As for the mystery itself, I think Vendetti does a pretty good job in a limited space (this was only a five-issue series) of giving the reader sufficient clues to figure out what's going on, including a few red herrings and actually allowing the reader to come to the solution if they've been paying attention. I always like it when the writer plays fair with the reader, and Vendetti does so here. The fact that I had it figured early on did not detract from my enjoyment at all--better that then madly flipping backwards trying to figure out how something happened, in my opinion.

I was also pretty impressed by Vendetti's ear for dialog. He's managed to find a way to blend science fiction jargon with the noirish feel of the dectective story and not have either sound like they come from a 1930s pulp story. (Or, alteratively, he did make it sound like it came from a 1930s pulp story, and that's why I liked it. Hard to tell with me, honestly, given my tastes.) The personal scenes with Greer and his wife especially have the ring of modern conflict of personal pain rather than a stereotypical argument to move the plot. This would have been a good story regardless, but Vendetti's script writing helps make it even better.
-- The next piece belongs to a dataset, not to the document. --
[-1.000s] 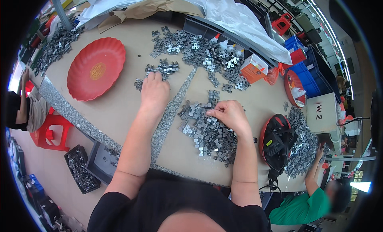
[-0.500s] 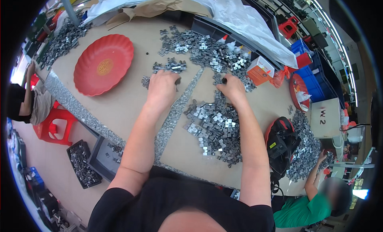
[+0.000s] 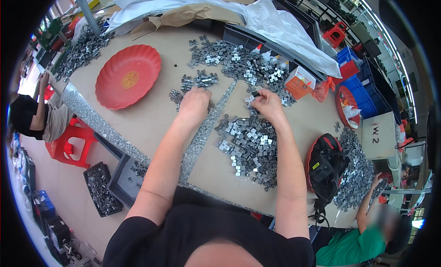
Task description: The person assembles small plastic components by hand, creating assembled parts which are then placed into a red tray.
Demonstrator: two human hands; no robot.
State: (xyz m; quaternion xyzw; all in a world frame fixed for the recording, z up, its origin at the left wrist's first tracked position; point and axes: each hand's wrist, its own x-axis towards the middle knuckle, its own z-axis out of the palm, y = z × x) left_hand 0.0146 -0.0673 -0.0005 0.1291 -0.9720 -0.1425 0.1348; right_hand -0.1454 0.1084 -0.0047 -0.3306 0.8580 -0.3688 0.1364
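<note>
Brown board covers the worktop (image 3: 151,124), which has a speckled stone edge and sits in a busy workshop with crates and stools around it. Small grey metal clips are spread over it in several heaps. The left hand (image 3: 195,101) lies knuckles up on the board, fingers curled down over a small cluster of clips (image 3: 193,82); whether it grips any of them cannot be told. The right hand (image 3: 268,105) is pinched closed, thumb and fingertips holding a single clip (image 3: 255,94) just above the board, between the far heap of clips (image 3: 234,62) and the near heap (image 3: 250,145) that lies beside the right forearm. A strip of speckled stone (image 3: 209,124) runs between the two forearms.

To the left of the hands a round red plate (image 3: 127,76) rests on the board. An orange box (image 3: 298,82) stands past the right hand, and a black and red bag (image 3: 324,166) lies at the right edge. Another person in a green shirt (image 3: 351,246) reaches into a further pile of clips (image 3: 356,170) at the lower right. A second person in black (image 3: 27,117) sits at the far left near a red stool (image 3: 69,143).
</note>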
This is normally the place where I'd complain about Weldele's decision to digitize straight from his pencils, as I am a big fan of inking work first. However, I have to admit that I was less jarred by the technique than I have been in the past. Part of that might have been the nature of the story--a noirish narrative with sketchy artwork flows better than, say, the bombastic nature of a more traditional superhero story, or even a straight fantasy work. I also liked the inclusion of actual photographic images to help with the backgrounds. There were some places, though, where I felt the artwork was just a bit too flat for my taste.

As is the trend these days, Surrogates has a lot of non-comic pages within the trade, adding background information to the narrative without taking extra pages for exposition. I have to admit, I only tend to scan those pages, but the level of detail that Vendetti and Weldele went to on some of them--the ads for Surrgates are amazing!--is worthy of note. Those who take the time to read everything will be well-rewarded, I think. There's also some enjoyable goodies in the back, including all the covers, how a page went from script to art, and even a deleted scene that I think was a good choice for omission.

Top Shelf is getting some well-deserved attention due to the movie tie-in, and I hope those who go to see Bruce Willis will stop and pick up the comic Surrogates is based on. Those who like detective stories or science fiction will be well-rewarded, too. Don't let someone read this for you--you'll want to enjoy it for yourself!